The Weather Research and Forecasting (WRF) Model v4 CONUS Benchmarks on Google Cloud Platform
The Weather Research and Forecasting Model (WRF) is an atmospheric fluid dynamics modeling tool used in both research and operational settings. WRF® development began in the late 1990s through a collaboration between the National Center for Atmospheric Research (NCAR), National Oceanic and Atmospheric Administration (NOAA), U.S. Air Force, Naval Research Laboratory, University of Oklahoma, and the Federal Aviation Administration. With the goal of meeting demands in both atmospheric research and in operational forecasting situations, WRF has created a global community of more than 48,000 users spanning over 160 countries.

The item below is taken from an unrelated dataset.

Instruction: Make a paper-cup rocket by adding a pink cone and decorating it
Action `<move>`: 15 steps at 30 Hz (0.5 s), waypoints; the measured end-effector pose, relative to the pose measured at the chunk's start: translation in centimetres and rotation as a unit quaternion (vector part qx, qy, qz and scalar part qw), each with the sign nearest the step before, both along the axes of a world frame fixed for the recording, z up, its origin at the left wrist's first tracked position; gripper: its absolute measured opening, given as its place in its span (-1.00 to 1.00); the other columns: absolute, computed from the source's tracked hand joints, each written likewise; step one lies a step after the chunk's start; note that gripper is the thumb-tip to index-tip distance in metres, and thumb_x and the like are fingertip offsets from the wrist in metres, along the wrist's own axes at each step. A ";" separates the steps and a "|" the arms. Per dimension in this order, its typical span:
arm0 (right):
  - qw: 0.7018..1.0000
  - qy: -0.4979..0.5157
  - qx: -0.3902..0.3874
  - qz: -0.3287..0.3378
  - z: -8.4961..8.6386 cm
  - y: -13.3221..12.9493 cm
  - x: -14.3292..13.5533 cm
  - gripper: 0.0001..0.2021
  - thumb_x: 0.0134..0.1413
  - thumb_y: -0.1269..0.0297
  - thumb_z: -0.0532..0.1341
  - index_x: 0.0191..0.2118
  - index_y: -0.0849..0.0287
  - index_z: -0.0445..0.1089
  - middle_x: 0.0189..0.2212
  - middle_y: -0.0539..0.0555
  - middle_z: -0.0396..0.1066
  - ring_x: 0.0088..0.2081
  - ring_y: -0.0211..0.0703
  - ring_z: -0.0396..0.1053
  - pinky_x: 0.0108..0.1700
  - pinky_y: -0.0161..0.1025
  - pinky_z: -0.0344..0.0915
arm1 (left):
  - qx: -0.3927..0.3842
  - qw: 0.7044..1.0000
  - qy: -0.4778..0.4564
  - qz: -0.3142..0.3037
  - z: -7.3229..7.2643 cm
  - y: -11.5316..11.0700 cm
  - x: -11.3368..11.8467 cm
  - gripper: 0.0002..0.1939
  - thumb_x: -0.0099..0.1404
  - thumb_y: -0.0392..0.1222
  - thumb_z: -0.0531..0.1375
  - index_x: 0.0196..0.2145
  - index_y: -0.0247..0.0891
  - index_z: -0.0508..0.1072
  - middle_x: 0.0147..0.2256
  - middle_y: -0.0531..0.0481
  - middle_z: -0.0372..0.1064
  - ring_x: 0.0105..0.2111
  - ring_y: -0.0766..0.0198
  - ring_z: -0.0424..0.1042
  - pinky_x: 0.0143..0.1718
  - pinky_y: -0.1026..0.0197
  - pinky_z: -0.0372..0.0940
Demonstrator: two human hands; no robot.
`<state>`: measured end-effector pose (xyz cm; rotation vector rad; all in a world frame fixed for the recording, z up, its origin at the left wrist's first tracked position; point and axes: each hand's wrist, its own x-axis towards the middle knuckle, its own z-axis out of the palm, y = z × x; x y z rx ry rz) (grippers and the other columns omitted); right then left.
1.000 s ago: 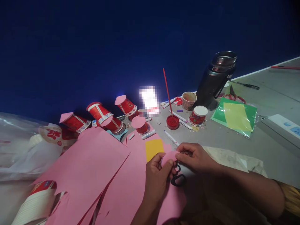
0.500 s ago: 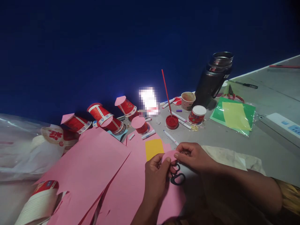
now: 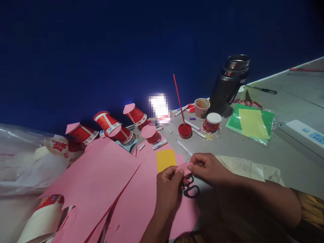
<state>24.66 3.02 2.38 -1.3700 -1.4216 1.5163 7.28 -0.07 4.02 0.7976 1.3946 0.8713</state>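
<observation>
A rounded piece of pink paper (image 3: pixel 184 167) is held between my two hands. My left hand (image 3: pixel 169 180) pinches its left side with the thumb on top. From the right, my right hand (image 3: pixel 209 167) grips the opposite edge between thumb and fingers. Just below the paper, the black handles of scissors (image 3: pixel 191 191) show; their blades are hidden. Large pink sheets (image 3: pixel 141 189) lie under and left of my hands, and a yellow paper square (image 3: pixel 165 160) rests beyond my left hand. A white marker (image 3: pixel 184 147) lies beyond the pink piece.
Several red paper cups (image 3: pixel 108 122) stand at the back left, some topped with pink paper. A red paint dish (image 3: pixel 185 131) holds an upright stick. A dark thermos (image 3: pixel 229 84), green paper (image 3: pixel 253 125) and a power strip (image 3: pixel 307 132) are on the right.
The view has shifted very slightly. Both hands keep their grip on the pink paper, with only a tiny movement of the fingers.
</observation>
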 end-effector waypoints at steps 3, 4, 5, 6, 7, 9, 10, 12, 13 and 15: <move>1.000 0.015 -0.014 0.006 0.2 0.0 0.0 -0.72 -0.05 0.04 0.34 -0.50 0.12 0.33 -0.66 -0.12 0.24 -0.58 -0.30 0.18 -0.52 -0.34 0.12 | -0.014 0.999 -0.033 0.002 -0.5 0.0 0.1 -0.72 0.13 -0.02 0.36 -0.47 -0.34 0.55 -0.56 -0.09 0.50 -0.60 0.38 0.32 -0.54 0.35 0.15; 1.000 0.017 -0.016 0.006 0.2 0.0 -0.1 -0.72 -0.06 0.05 0.34 -0.51 0.11 0.32 -0.66 -0.12 0.24 -0.58 -0.29 0.19 -0.52 -0.34 0.13 | -0.015 0.999 -0.044 0.002 -0.6 0.0 0.1 -0.72 0.14 -0.03 0.35 -0.47 -0.34 0.55 -0.57 -0.08 0.50 -0.61 0.39 0.32 -0.54 0.35 0.15; 1.000 0.019 -0.018 0.007 0.3 0.0 -0.1 -0.72 -0.06 0.05 0.33 -0.51 0.11 0.32 -0.66 -0.12 0.25 -0.58 -0.29 0.21 -0.52 -0.34 0.14 | -0.016 0.999 -0.052 -0.001 -0.6 0.0 0.1 -0.73 0.13 -0.04 0.35 -0.47 -0.34 0.54 -0.58 -0.07 0.49 -0.62 0.40 0.31 -0.55 0.36 0.14; 1.000 0.021 -0.020 0.008 0.3 -0.1 -0.1 -0.72 -0.06 0.05 0.33 -0.52 0.11 0.31 -0.66 -0.11 0.27 -0.58 -0.28 0.23 -0.52 -0.34 0.16 | -0.018 0.998 -0.057 -0.007 -0.6 0.0 0.1 -0.73 0.12 -0.04 0.36 -0.47 -0.35 0.53 -0.58 -0.06 0.48 -0.63 0.41 0.30 -0.56 0.36 0.13; 0.999 0.026 -0.024 0.010 0.4 -0.1 -0.1 -0.72 -0.06 0.05 0.33 -0.52 0.10 0.30 -0.67 -0.11 0.28 -0.58 -0.27 0.25 -0.52 -0.33 0.18 | -0.021 0.998 -0.059 -0.013 -0.4 0.0 0.2 -0.73 0.11 -0.05 0.37 -0.48 -0.35 0.52 -0.59 -0.06 0.47 -0.64 0.41 0.29 -0.58 0.36 0.12; 0.999 0.036 -0.031 0.012 0.4 -0.1 -0.2 -0.72 -0.06 0.05 0.32 -0.51 0.09 0.29 -0.66 -0.09 0.32 -0.57 -0.25 0.30 -0.51 -0.33 0.21 | -0.028 0.998 -0.056 -0.024 0.0 0.1 0.2 -0.72 0.05 -0.06 0.39 -0.48 -0.36 0.51 -0.56 -0.07 0.48 -0.64 0.40 0.32 -0.61 0.36 0.10; 0.998 0.041 -0.034 0.014 0.4 -0.1 -0.2 -0.72 -0.05 0.05 0.32 -0.51 0.09 0.29 -0.66 -0.09 0.34 -0.56 -0.24 0.32 -0.50 -0.33 0.22 | -0.032 0.998 -0.053 -0.028 0.3 0.1 0.3 -0.72 0.03 -0.06 0.40 -0.48 -0.36 0.51 -0.54 -0.08 0.50 -0.63 0.39 0.35 -0.61 0.36 0.10; 0.998 0.046 -0.038 0.017 0.4 -0.2 -0.2 -0.72 -0.06 0.05 0.33 -0.51 0.10 0.30 -0.65 -0.08 0.36 -0.55 -0.22 0.35 -0.49 -0.32 0.25 | -0.035 0.998 -0.047 -0.036 0.7 0.2 0.4 -0.70 0.00 -0.07 0.42 -0.49 -0.37 0.51 -0.52 -0.10 0.51 -0.61 0.36 0.40 -0.63 0.37 0.10; 0.998 0.047 -0.039 0.018 0.4 -0.2 -0.1 -0.72 -0.06 0.05 0.33 -0.51 0.10 0.29 -0.66 -0.08 0.36 -0.55 -0.22 0.35 -0.49 -0.32 0.25 | -0.037 0.998 -0.044 -0.040 0.7 0.2 0.4 -0.70 -0.01 -0.06 0.42 -0.49 -0.37 0.51 -0.52 -0.10 0.50 -0.62 0.36 0.40 -0.63 0.37 0.10; 0.998 0.047 -0.042 0.022 0.3 -0.1 -0.1 -0.71 -0.06 0.06 0.34 -0.51 0.10 0.28 -0.67 -0.09 0.34 -0.55 -0.22 0.35 -0.48 -0.32 0.25 | -0.043 0.997 -0.043 -0.045 0.7 0.2 0.4 -0.69 -0.02 -0.05 0.41 -0.50 -0.37 0.50 -0.54 -0.09 0.49 -0.63 0.36 0.40 -0.64 0.37 0.11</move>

Cloud computing is becoming increasingly prevalent across gov, edu, and commercial organizations. For those involved in atmospheric research or operations, it’s possible that WRF is a part of your computational toolkit. Otherwise, you’re likely working with other finite-volume based computational fluid dynamics (CFD) / numerical weather prediction (NWP) that have similar computational and MPI communication patterns. With this in mind, understanding how to squeeze the most performance out of these kinds of applications is critical for optimizing operational expenses when considering transitioning to cloud resources.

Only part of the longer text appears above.